Vincent "Smiley" Gallegos, the former director of the now-defunct Region III Housing Authority, a quasi-governmental agency meant to help provide and manage affordable housing, was indicted in June on seven counts of fraud and money laundering. (Click here for some good background info.)

action: In June, Gallegos' attorneys moved to disqualify the AG's office as prosecutor. The court rejected that order, but in August granted Gallegos an interlocutory appeal—that is, an appeal before the trial has concluded—which kicks the case over into the Court of Appeals. At that point, King says, it's "totally out of our hands."

State of New Mexico vs. Jerome D. Block and State of New Mexico vs. Jerome D. Block, Jr.

filed: 4/8/09 in Santa Fe District Court

case no.: D-101-CR-200900137 and 138

After a campaign checkered with missteps, a Santa Fe grand jury indicted current Public Regulation Commissioner and his father last April onn several alleged election code violations and, in Block Jr's case, embezzlement. SFR published extensive coverage on the string of quais-scandals that culminated in the indictment.
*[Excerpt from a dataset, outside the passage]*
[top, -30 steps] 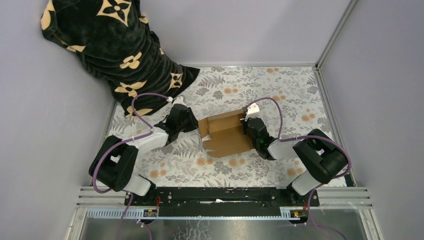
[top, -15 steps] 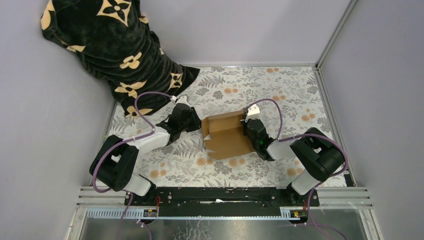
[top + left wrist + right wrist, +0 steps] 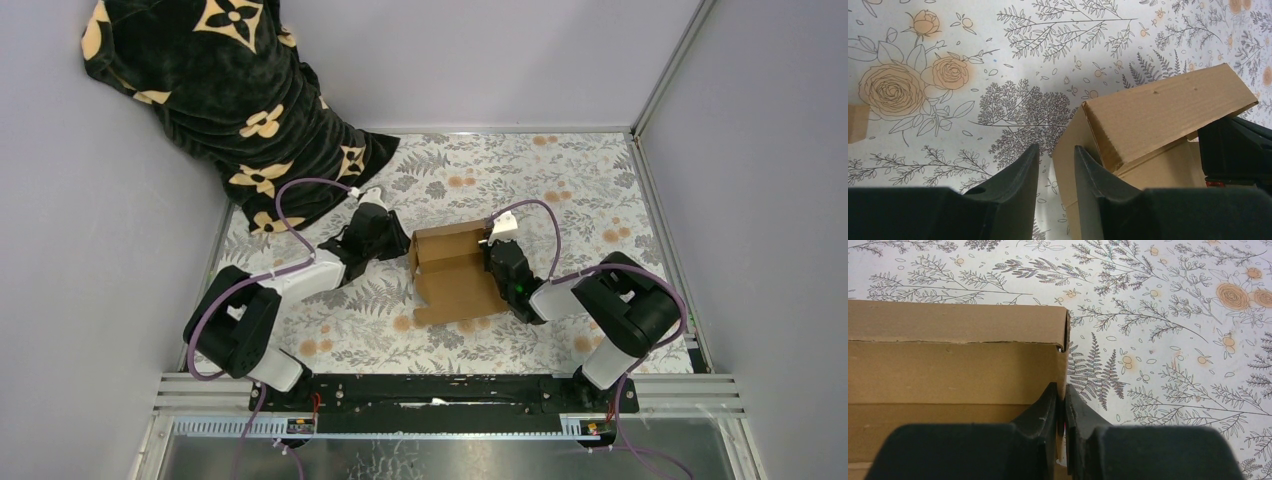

action: In February, District Court Judge Michael Vigil dismissed the election-related charges on the grounds that the state's Voter Action Act provides for either civil penalties from the Secretary of State's office or criminal prosecution from the AG's office, but not both. The AG's office has appealed the ruling, arguing that the Secretary of State's fining Block shouldn't preclude criminal charges. Again, the pace of the case now depends on the Court of Appeals.

Mary Herrera?

Chandler has taken up the cry against Herrera, the embattled Democratic Secretary of State, whose former employee, A. J. Salazar, alleges she made other employees solicit donations for her 2010 reelection campaign and may also have taken kickbacks. Last month, Salazar's attorney, Rudy Martin,

of attempting to cover up the allegations against Herrera for political reasons.

"That's just a lie,"

King tells SFR. He says that while he doesn't usually publicize AG's office investigations, he admitted—"for public policy reasons"—that the Herrera situation is under scrutiny. "We investigate every case," King adds. "If somebody claims there's corruption in state government, we investigate it."

Chandler, however, offers this pithy rebuttal:

"We cannot mistake activity for achievement."